Diversity vs pN/pS Correlation#
Integrated analysis of diversity and selection.

The correlation analysis displays scatterplots of nucleotide diversity versus pN/pS ratios with regression lines and confidence intervals. Per-genome and per-sample correlations are calculated using Pearson and Spearman methods, with group-specific analysis and multiple testing correction.
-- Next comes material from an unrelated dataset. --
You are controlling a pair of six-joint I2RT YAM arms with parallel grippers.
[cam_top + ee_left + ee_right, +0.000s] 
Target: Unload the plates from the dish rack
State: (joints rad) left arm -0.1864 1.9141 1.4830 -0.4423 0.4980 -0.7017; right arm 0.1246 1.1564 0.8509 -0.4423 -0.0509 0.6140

This integrated view reveals relationships between population diversity and selection pressure across different conditions.
Usage Workflow#
A typical analysis workflow in the INTERACTIVE_STRAIN module includes:
Load your InStrain data using the Data Input panel
Use Shared Taxa Analysis to understand genome distribution
Explore nucleotide diversity patterns across samples and groups
Analyze selection pressure using pN/pS ratios
Investigate diversity-selection relationships
Export results as publication-ready figures and tables
Tips for optimal performance
For large datasets, filter to genomes of interest to improve responsiveness
Use coverage thresholds to focus on high-confidence data
Consider biological relevance when interpreting pN/pS values
Export both visualizations and raw data for comprehensive documentation
Interpreting strain-level results
When analyzing strain-level data, consider:
Coverage effects: Low-coverage genomes may have unreliable diversity estimates
Sample size: Statistical comparisons require adequate samples per group
Biological context: pN/pS interpretation depends on generation time and population size
Multiple genomes: Be cautious of multiple testing when analyzing many genomes
Usage Notes#
The INTERACTIVE_STRAIN module works with InStrain output from the WMS_STRAIN module.
For optimal performance with large datasets (>50 samples, >100 genomes), consider increasing CPU allocation.
The interface automatically detects available genomes and metadata variables.
Keep the terminal running while using the web interface; closing it will terminate the server.
GTDB metadata enhances analysis by providing taxonomic context for genomes.
Nucleotide diversity and pN/pS calculations require sufficient coverage (typically >5x).
Technical Implementation#
The INTERACTIVE_STRAIN module is built using the Shiny framework and implements a modular architecture:
Core Components:
app.R: Main application file defining the UI structure and server logic
helper/plot_customization.R: Shared functions for plot styling
helper/error_handlers.R: Error handling and user feedback
Analytical Modules:
shared_taxa_module.R: Venn diagrams and UpSet plots for taxa sharing
nucleotide_diversity_module.R: Diversity analysis and visualization
pnps_module_quick.R: Genome-wide pN/pS analysis
gene_level_pnps_module.R: Gene-level selection analysis
diversity_pnps_correlation_module.R: Integrated correlation analysis
Each module is designed as a self-contained component with its own UI and server logic, allowing for independent development and maintenance while ensuring consistent data handling across the application.
Next Steps#
After exploring strain-level data in the INTERACTIVE_STRAIN module, you can:
Complement with taxonomic analysis using the WMS_TAXONOMY module
Explore functional potential with the WMS_FUNCTION module
Investigate microbial interactions using the INTERACTIVE_NETWORK module
Export processed data for custom analyses in R or Python
The INTERACTIVE_STRAIN module provides comprehensive strain-level analysis, enabling researchers to understand microdiversity patterns, selection pressures, and evolutionary dynamics within microbial communities.